▶ _Work to complete_: Output, exactly as written, the lines of the data below from the one containing "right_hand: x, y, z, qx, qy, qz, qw" to the end.

▶ _Recorded information_:
>>>>>
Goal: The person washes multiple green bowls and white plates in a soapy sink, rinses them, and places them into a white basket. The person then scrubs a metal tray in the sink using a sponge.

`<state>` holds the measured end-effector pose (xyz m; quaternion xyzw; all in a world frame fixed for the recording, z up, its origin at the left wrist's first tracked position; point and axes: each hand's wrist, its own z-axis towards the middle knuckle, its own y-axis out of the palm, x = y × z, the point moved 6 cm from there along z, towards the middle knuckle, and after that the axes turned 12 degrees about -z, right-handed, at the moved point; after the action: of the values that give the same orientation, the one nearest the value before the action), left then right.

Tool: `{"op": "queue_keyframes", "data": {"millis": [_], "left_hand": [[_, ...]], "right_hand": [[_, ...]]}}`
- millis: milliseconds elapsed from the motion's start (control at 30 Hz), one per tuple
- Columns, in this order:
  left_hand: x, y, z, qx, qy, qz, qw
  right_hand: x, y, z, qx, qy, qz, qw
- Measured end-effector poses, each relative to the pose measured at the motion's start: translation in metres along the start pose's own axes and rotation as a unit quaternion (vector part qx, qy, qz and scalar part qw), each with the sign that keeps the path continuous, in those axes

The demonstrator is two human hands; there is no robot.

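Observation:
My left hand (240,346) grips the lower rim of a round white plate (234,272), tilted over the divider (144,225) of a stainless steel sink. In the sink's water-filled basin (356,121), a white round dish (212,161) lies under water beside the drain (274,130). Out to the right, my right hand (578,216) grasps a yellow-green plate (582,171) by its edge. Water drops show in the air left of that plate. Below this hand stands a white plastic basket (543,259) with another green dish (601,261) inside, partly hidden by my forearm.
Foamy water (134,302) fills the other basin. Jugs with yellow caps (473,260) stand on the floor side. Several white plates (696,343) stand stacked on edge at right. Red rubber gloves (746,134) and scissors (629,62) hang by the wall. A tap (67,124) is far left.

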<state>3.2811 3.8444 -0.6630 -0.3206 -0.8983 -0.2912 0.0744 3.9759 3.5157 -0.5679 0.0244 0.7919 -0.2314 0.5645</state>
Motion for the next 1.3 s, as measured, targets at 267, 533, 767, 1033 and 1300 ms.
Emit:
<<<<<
▶ _Result_:
  right_hand: x, y, z, qx, qy, qz, qw
- Measured end-effector poses, each relative to the pose measured at the motion's start: translation in metres along the start pose's own axes and rotation as a unit quaternion (vector part qx, qy, qz and scalar part qw), each with the sign that keeps the path continuous, in those axes

The demonstrator is two human hands; there is no robot.

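Observation:
My left hand (240,346) grips the lower rim of a round white plate (234,272), tilted over the divider (144,225) of a stainless steel sink. In the sink's water-filled basin (356,121), a white round dish (212,161) lies under water beside the drain (274,130). Out to the right, my right hand (578,216) grasps a yellow-green plate (582,171) by its edge. Water drops show in the air left of that plate. Below this hand stands a white plastic basket (543,259) with another green dish (601,261) inside, partly hidden by my forearm.
Foamy water (134,302) fills the other basin. Jugs with yellow caps (473,260) stand on the floor side. Several white plates (696,343) stand stacked on edge at right. Red rubber gloves (746,134) and scissors (629,62) hang by the wall. A tap (67,124) is far left.
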
<state>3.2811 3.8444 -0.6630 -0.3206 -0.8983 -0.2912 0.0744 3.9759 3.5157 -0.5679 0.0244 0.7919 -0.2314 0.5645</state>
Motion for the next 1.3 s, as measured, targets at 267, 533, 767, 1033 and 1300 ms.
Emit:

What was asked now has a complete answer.